The dollar's unnerving slide and stunning rally--which barely survived its fourth day Thursday--provide a case study of how financial speculators and central bankers throughout the world can drive a nation's currency up and down. But beyond the spectacle of an American symbol gyrating wildly on world markets, the wavering dollar raises important concerns, both economic and political.
Its leaps and dives affect what consumers pay for many imported products, from cars to cameras, wine to watches. Expectations that the dollar will fall further, widely held among traders, inhibit foreigners from investing in the United States. In addition, the dollar's level helps determine the ability of American manufacturers to make money abroad and the ability of their foreign competitors to sell at a profit in this country.
"The lower dollar means that imports are more expensive, so domestic producers have a better shot at getting the consumer's dollar," said Irwin L. Kellner, chief economist at Manufacturers Hanover Trust in New York. "And the direction of the dollar is important to the financial side of the economy--both here and overseas."
On Thursday the dollar's direction was up in the Far East and down in Europe, where traders responded to rumors that powerful national banks had decided to abandon their expensive efforts at pushing up its value. After some teetering, it ended the day slightly higher in the United States. The dollar closed at 130.15 yen in New York, up from 129.35 yen Wednesday, and at 1.6565 West German marks, up from 1.6470 marks.
The central banks, which spent more than $3 billion supporting the beleaguered currency earlier in the week, appeared to leave the dollar's fate to the jumpy marketplace Thursday. But the dollar got a boost from U.S. Federal Reserve Vice Chairman Manuel H. Johnson, who repeated that the major industrial nations were prepared to protect it and warned speculators that gambling on a renewed plunge of the currency's value "is a risky bet."
In fact, experts are divided on whether a further decline would be a bad thing for this country. Many business leaders argue that the lower dollar already has boosted U.S. competitiveness greatly and that the trend should continue. One example: On Thursday, Sanyo Electric Co. announced plans to import U.S.-made color television sets to Japan--an event that would have been unthinkable just a few years ago.
In its 34-month slide, the dollar has given up half of its value to the yen and mark, enhancing the performance of such industries as chemicals, steel, paper products and office equipment in formerly daunting overseas markets. "We would have no objection if it fell another 25% over the next two years," said Gordon Richards, an economist with the National Assn. of Manufacturers in Washington.
Conflict for Administration
Calculations by the Bureau of Labor Statistics show why.
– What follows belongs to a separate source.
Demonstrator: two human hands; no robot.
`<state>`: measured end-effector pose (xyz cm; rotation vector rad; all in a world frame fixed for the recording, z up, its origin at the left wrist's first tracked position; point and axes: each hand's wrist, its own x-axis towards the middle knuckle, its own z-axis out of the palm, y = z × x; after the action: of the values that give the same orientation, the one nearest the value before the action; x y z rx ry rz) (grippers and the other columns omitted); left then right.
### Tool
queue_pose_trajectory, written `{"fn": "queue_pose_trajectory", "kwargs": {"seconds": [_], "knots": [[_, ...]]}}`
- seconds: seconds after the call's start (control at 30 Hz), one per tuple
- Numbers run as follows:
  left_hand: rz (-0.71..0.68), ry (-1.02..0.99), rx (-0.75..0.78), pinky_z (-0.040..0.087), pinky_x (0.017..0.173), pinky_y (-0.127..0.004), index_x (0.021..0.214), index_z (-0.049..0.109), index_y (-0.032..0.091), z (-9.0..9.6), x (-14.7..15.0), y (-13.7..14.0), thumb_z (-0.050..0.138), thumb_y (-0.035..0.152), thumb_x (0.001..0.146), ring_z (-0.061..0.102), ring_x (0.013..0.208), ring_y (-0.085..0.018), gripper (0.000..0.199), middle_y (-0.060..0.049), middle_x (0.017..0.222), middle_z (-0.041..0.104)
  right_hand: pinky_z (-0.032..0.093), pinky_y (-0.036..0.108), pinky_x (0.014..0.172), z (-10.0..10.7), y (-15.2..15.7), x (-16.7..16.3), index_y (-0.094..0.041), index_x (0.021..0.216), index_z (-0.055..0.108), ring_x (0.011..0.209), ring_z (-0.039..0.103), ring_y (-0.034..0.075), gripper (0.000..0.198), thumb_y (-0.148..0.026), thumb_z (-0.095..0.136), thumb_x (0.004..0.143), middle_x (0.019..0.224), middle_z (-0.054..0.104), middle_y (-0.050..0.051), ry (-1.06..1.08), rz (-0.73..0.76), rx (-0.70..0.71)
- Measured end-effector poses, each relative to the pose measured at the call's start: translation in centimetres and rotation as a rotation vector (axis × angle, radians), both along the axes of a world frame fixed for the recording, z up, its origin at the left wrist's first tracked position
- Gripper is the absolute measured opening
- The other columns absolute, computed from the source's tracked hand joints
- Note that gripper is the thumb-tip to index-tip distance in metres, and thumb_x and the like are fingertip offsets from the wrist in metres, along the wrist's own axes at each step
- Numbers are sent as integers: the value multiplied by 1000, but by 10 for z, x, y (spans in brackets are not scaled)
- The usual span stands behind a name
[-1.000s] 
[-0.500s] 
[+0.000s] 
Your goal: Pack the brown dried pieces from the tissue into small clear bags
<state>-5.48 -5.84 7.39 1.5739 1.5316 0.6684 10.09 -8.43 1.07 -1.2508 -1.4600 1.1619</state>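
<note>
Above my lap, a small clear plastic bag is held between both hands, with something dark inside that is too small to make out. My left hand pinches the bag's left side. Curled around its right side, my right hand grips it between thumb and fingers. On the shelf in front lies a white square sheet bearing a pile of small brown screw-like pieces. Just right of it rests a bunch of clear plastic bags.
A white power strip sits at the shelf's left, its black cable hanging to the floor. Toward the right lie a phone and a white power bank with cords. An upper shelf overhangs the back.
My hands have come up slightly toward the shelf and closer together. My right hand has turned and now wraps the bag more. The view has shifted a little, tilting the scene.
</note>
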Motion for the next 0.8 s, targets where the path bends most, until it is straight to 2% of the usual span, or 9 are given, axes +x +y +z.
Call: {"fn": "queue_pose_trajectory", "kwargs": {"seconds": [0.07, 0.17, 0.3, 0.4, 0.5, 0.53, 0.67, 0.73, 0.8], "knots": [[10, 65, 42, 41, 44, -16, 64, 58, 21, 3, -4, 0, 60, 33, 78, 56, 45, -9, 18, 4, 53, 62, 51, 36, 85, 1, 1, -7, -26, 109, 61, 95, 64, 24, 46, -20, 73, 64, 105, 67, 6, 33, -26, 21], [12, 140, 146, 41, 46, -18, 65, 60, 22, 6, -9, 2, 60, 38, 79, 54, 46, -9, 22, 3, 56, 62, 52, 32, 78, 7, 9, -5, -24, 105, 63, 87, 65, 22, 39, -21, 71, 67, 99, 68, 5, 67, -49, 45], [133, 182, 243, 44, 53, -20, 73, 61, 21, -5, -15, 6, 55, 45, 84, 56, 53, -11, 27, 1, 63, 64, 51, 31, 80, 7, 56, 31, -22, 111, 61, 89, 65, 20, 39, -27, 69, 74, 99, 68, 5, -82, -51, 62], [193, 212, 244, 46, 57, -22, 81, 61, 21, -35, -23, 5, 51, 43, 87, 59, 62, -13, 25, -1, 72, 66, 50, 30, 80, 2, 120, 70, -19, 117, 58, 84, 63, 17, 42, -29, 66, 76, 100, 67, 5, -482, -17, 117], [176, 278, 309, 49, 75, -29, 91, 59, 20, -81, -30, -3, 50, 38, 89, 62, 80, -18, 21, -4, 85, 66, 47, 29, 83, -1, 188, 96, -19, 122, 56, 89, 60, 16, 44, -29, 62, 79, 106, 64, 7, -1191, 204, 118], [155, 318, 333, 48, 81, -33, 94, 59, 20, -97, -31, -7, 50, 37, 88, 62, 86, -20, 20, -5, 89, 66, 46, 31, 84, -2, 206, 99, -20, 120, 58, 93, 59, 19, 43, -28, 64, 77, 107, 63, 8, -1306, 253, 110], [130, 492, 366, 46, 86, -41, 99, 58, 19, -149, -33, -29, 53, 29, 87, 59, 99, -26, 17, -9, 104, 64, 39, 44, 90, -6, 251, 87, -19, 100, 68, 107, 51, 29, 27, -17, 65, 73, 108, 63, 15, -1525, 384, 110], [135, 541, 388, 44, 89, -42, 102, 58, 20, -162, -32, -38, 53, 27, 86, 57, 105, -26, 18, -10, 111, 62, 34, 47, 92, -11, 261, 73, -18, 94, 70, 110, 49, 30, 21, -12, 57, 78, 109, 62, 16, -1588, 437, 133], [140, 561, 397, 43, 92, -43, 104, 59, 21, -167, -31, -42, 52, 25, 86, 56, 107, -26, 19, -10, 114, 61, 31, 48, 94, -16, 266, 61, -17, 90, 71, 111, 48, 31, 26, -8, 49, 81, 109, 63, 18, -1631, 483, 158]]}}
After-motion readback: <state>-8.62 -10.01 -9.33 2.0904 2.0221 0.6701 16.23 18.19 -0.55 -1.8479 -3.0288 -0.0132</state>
The average price paid by foreigners for U.S. exports fell 21.5% between March, 1985, and September, 1987, a trend that has continued.
American-made office machinery now costs 33.1% less on average abroad, though the figures vary considerably in different countries. Scientific and other instruments cost 22% less on the average. U.S. exports leaped 17% in 1987 while imports increased just 4%, a factor that kept the vast trade deficit from being even worse.
These striking benefits provide a conflict for the Reagan Administration, which seeks to avoid a recession in an election year. Although manufacturing has been revitalized, further drops in the dollar could spark inflation, led by higher import prices.
Also, a free-falling dollar would make foreigners reluctant to invest in the United States. Such foreign investment has become crucial to financing the nation's burgeoning debts. "That is why the Administration is not really pressing a uniform view (on the dollar)," Kellner said. "It's not all clear to them what is the best course of action. For the time being, they've tried to stabilize things."
Imports Cost More
Many business leaders, however, clearly like a cheaper dollar and are in no rush to see its fall interrupted further by the Federal Reserve and other central banks. "Let's see where it's going to go, so we can find a decent place to support it," Roger B. Smith, chairman of General Motors, said in an interview with Reuters news service.
Americans, meanwhile, are paying substantially more for imports, on average 18.8% more when oil is not considered. To cite a few examples of import price hikes since the the dollar began falling: Apparel is up 12.7%, wine is up 21.2%, automobiles are up 24.5%, medicine and drugs are up 29.7% and cameras are up 39.4%.
These price increases explain why the Bank of Japan and the West German Bundesbank have spent more to support the dollar than the Federal Reserve has. "They're not doing it out of the goodness of their hearts," said Robert H. Chandross, chief North American economist for Lloyds Bank. "They're doing it to limit the damage to their exporters."